**Data excerpt:**
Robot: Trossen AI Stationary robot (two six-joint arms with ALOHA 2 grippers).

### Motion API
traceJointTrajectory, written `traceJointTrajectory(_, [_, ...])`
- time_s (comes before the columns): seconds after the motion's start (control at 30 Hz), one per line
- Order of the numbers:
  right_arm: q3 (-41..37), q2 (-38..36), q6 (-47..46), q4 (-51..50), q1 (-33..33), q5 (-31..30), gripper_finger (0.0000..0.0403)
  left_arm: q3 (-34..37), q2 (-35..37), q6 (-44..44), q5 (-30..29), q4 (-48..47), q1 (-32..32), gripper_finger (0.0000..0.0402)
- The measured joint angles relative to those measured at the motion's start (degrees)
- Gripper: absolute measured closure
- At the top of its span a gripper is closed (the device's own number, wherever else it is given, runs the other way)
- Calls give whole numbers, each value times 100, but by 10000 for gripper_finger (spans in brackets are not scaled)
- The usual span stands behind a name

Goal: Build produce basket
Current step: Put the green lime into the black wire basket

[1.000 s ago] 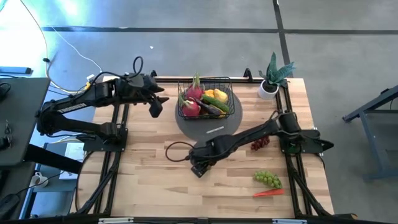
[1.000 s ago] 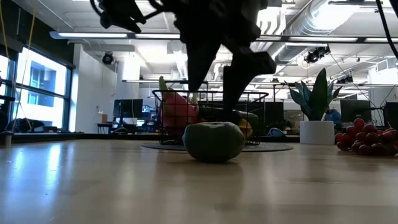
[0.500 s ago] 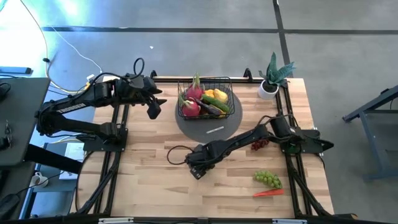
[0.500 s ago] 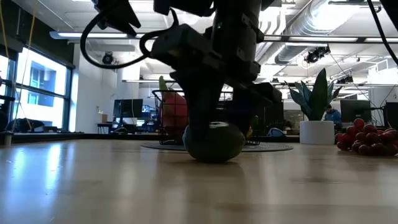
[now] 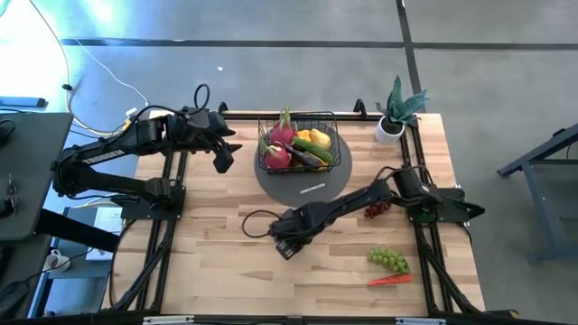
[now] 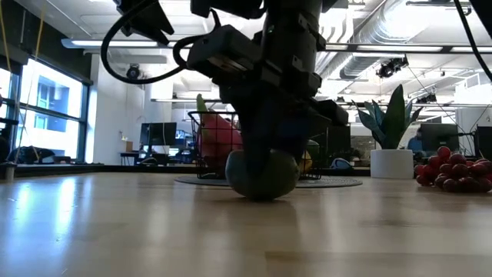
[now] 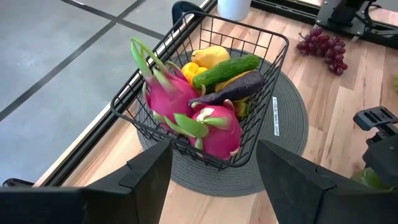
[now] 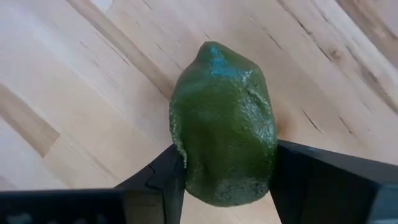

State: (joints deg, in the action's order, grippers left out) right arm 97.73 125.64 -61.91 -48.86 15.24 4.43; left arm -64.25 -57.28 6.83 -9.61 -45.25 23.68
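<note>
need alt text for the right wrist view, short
A dark green, lime-like fruit lies on the light wooden table, filling the middle of the picture. The right gripper has its dark jaws against the fruit's two sides.

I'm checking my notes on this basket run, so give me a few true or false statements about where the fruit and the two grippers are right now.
1. The right gripper has its fingers on both sides of a green fruit on the table. True.
2. The basket is empty. False: it holds dragon fruits, a cucumber and more.
3. The red grapes are in the basket. False: they lie on the table.
4. The left gripper hangs beside the basket, holding nothing. True.
</note>
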Motion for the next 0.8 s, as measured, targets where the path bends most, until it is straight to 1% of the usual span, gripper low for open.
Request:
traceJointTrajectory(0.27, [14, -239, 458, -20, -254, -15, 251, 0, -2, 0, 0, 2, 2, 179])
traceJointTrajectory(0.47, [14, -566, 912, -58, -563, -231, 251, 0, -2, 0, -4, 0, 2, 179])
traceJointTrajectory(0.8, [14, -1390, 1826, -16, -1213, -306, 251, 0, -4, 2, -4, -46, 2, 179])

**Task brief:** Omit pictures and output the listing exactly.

**Output:**
Robot: Trossen AI Stationary robot (two six-joint arms with ALOHA 2 grippers).

### Motion API
traceJointTrajectory, written `traceJointTrajectory(_, [_, ...])`
- time_s (comes before the columns): seconds after the motion's start (control at 30 Hz), one per line
- Order of the numbers:
  right_arm: q3 (-41..37), q2 (-38..36), q6 (-47..46), q4 (-51..50), q1 (-33..33), q5 (-31..30), gripper_finger (0.0000..0.0403)
  left_arm: q3 (-34..37), q2 (-35..37), q6 (-44..44), q5 (-30..29), q4 (-48..47), q1 (-32..32), gripper_finger (0.0000..0.0402)
- The measured joint angles relative to those measured at the motion's start (degrees)
- Gripper: absolute measured closure
- At the top of its span a gripper is closed (the device's own number, wherever else it is given, runs the other way)
- Calls give whole numbers, each value times 100, but by 10000 for gripper_finger (spans in brackets are not scaled)
- The usual span stands behind a name

Goal: Build produce basket
Current step: Put the green lime into the black wire basket

[1.000 s ago] 
[1.000 s ago] 
[0.500 s ago] 
[0.500 s ago] 
[now] 
[now] 
[now] 
[now] 

State: (joints deg, in the action's order, grippers left out) right arm 97.73 125.64 -61.91 -48.86 15.24 4.43; left arm -64.25 -57.28 6.83 -9.61 -45.25 23.68
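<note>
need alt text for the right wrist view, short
A dark green, lime-like fruit lies on the light wooden table, filling the middle of the picture. The right gripper has its dark jaws against the fruit's two sides.

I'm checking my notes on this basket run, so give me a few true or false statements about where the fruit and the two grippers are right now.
1. The right gripper has its fingers on both sides of a green fruit on the table. True.
2. The basket is empty. False: it holds dragon fruits, a cucumber and more.
3. The red grapes are in the basket. False: they lie on the table.
4. The left gripper hangs beside the basket, holding nothing. True.
</note>
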Motion for the next 0.8 s, as measured, targets where the path bends most, until it is straight to 1% of the usual span, gripper low for open.
Request:
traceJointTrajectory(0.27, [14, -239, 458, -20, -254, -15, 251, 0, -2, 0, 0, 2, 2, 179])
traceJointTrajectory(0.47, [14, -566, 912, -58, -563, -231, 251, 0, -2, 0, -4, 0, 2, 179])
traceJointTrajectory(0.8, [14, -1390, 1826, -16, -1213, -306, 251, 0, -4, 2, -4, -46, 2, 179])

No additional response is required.